The beach can be a dangerous place. Just ask the fish! They fall prey to contagious ich, parasites and deadly chemicals in their environment. Likewise, the beach can be a danger to humans — and we’re not just talking sharks and stingrays here! Foot fungus and athlete’s foot thrive at beach bath houses, where lots of people walk barefoot with their guard down. Protect your feet this summer with the following tips.

Footwear Is Important On Vacation.

Travelers who plan to visit the beach this summer may be tempted to travel in flip-flops or sandals, as they are easy to slip off in a hurry at the airport. However, that means you’ll be traveling through the queue barefoot — which exposes you to potential germs, says the Sun-TimesInstead of sandals, the newspaper recommends choosing “comfortable slip-ons that provide a thick, stable sole” and always wearing socks through security.
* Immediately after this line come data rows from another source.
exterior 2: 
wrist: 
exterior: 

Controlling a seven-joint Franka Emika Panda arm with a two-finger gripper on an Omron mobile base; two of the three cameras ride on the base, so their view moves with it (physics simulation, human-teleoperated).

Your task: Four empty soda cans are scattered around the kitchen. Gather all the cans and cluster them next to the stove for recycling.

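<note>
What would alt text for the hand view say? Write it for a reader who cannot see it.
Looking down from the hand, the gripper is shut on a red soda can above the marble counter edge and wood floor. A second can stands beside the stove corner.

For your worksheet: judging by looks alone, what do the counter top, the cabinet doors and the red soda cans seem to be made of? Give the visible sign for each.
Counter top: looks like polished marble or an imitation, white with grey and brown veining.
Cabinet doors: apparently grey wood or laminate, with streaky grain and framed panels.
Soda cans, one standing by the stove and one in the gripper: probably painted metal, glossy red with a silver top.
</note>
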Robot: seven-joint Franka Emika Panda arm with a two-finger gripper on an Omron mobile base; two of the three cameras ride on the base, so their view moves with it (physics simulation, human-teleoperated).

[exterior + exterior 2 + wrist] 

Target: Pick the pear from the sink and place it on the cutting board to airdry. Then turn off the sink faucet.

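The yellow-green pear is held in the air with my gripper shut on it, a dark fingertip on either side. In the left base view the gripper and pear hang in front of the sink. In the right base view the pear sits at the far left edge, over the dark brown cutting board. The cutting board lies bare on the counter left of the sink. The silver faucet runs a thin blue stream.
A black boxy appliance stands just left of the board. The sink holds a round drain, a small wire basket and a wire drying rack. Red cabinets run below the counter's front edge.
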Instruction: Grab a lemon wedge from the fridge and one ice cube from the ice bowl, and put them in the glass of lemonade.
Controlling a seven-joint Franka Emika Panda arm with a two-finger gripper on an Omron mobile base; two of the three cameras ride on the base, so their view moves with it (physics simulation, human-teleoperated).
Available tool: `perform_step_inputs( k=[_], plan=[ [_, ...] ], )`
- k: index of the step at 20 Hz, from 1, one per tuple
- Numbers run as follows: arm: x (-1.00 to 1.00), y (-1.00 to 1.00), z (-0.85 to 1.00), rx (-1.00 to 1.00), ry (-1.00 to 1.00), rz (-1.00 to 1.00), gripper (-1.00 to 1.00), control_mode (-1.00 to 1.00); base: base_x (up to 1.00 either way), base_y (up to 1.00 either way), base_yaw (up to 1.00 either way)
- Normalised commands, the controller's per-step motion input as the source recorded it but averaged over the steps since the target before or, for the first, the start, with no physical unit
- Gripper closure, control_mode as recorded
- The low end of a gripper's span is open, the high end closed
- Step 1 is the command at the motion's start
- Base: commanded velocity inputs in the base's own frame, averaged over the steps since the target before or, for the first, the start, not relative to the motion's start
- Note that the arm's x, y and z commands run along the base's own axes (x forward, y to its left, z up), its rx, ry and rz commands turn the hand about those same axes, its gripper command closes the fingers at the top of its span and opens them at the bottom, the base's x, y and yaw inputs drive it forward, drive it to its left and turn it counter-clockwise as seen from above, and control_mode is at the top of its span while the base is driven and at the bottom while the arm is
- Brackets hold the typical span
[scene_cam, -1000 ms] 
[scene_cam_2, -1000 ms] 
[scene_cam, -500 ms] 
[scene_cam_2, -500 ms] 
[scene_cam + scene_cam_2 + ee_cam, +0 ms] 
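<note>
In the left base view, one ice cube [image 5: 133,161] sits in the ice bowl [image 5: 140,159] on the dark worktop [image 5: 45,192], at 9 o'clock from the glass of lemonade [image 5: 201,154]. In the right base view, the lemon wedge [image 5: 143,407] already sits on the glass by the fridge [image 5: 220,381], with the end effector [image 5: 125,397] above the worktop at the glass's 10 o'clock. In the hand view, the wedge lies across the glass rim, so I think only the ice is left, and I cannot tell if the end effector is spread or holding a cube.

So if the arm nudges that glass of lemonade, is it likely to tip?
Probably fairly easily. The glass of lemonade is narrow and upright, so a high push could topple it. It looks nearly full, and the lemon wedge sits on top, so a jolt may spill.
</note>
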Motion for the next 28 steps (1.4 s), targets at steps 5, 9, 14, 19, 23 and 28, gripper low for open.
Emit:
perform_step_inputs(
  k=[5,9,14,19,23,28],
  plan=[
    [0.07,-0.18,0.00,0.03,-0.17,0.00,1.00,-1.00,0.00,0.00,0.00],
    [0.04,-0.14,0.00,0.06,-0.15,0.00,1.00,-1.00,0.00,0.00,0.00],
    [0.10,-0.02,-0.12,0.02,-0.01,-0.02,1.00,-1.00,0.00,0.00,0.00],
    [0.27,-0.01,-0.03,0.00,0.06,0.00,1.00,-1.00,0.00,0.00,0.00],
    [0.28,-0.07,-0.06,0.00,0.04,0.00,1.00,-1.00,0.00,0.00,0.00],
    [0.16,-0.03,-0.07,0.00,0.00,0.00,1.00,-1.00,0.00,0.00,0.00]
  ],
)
Once you get to the beach, you’ll need proper footwear there, too. Dr. John R. Tkach MD of the Bozeman Skin Clinic says his colleague in graduate school collected a sample of sand from a tourist beach in Waikiki and discovered “18 species of disease-causing fungi,” in addition to toxic algae colonies. He explains, “Getting beach sand stuck under your toenails is an invitation to getting a fungus infection.”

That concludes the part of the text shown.